The session drew an outset around how new digital tools could aid researchers by enabling them to quickly see an individual entity’s data as well as it’s associated aggregates, and register all of this within a single view in real-time. Contrasting the traditional methods of data collection through individual surveys, new digital methods can almost instantaneously bridge the gap between the individual and the collective and help us answer the question that Latour poses in his most recent paper that revisits social theory around the Tardean concept of reciprocally connected ‘monads’ -- ''.... is there an alternative to the common sense version that distinguishes atoms, interactions and wholes as successive sequences (whatever the order and the timing)? An alternative that should not oblige the inquirer to change gears from the micro to the macro levels ..... but remains fully continuous ...'' [Latour et al , 2012].
Encompassing the Collective
The geometric basis of the universe as expressed by Edgar Allan Poe, asserts that the ‘universe.. is a sphere of which the centre is everywhere and circumference nowhere’ (Eureka, p 20) This is essentially a post-Euclidean conception of space, in line with the view of early 20th century physicist Alexander Friedmann who posits that the ‘universe is not finite in space, but neither does space have any boundary’ and so the centre of the universe is relative to every single atom — hence every single observer.
In many ways, the process of data collection and visualization that was carried out at the workshop tried at best to mimic this geometric basis of space. By starting with a single entity (say, mammals) the empiricist begins with nothing more than a named 'label'. One then extends the specification of this entity, by populating a list with an increasing number of elements. This process of 'learning' about an entity is essentially an infinite process, as many abstract associations maybe permitted to enter the list. However, the observer stops this iterative process at a point when he feels that he has enough knowledge to describe the entity within the (seemingly finite) 'scope' of study. What we then have is a highly individualized point of view with respect to one entity that has a view of all it's associated attributes.

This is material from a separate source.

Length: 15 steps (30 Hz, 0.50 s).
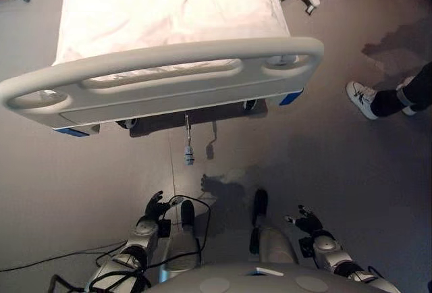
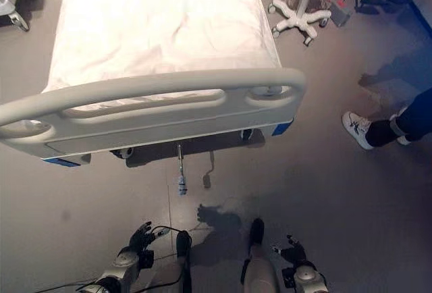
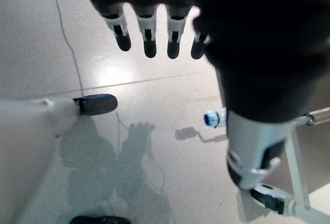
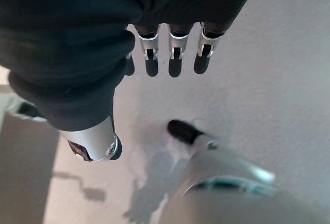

It is worth noting here that the attributes themselves can be looked at as individualized entities, and vice versa, from their own view point, depending on the way in which one navigates, thereby making the map invertible. For instance while 'egg-laying' maybe one of the attributes of a 'mammal', if we navigated to define 'egg-laying' to be our starting entity, it's view point can contain attributes like 'mammals' and 'birds'. This process is entirely different from the bottom up approach of constructing a general view by combining individual counterparts. In fact, there is no one general view here, as the picture is an exploded graph emanating from a single entity's view point, each to it's own 'umwelt'.[Kaveli et al, 2010].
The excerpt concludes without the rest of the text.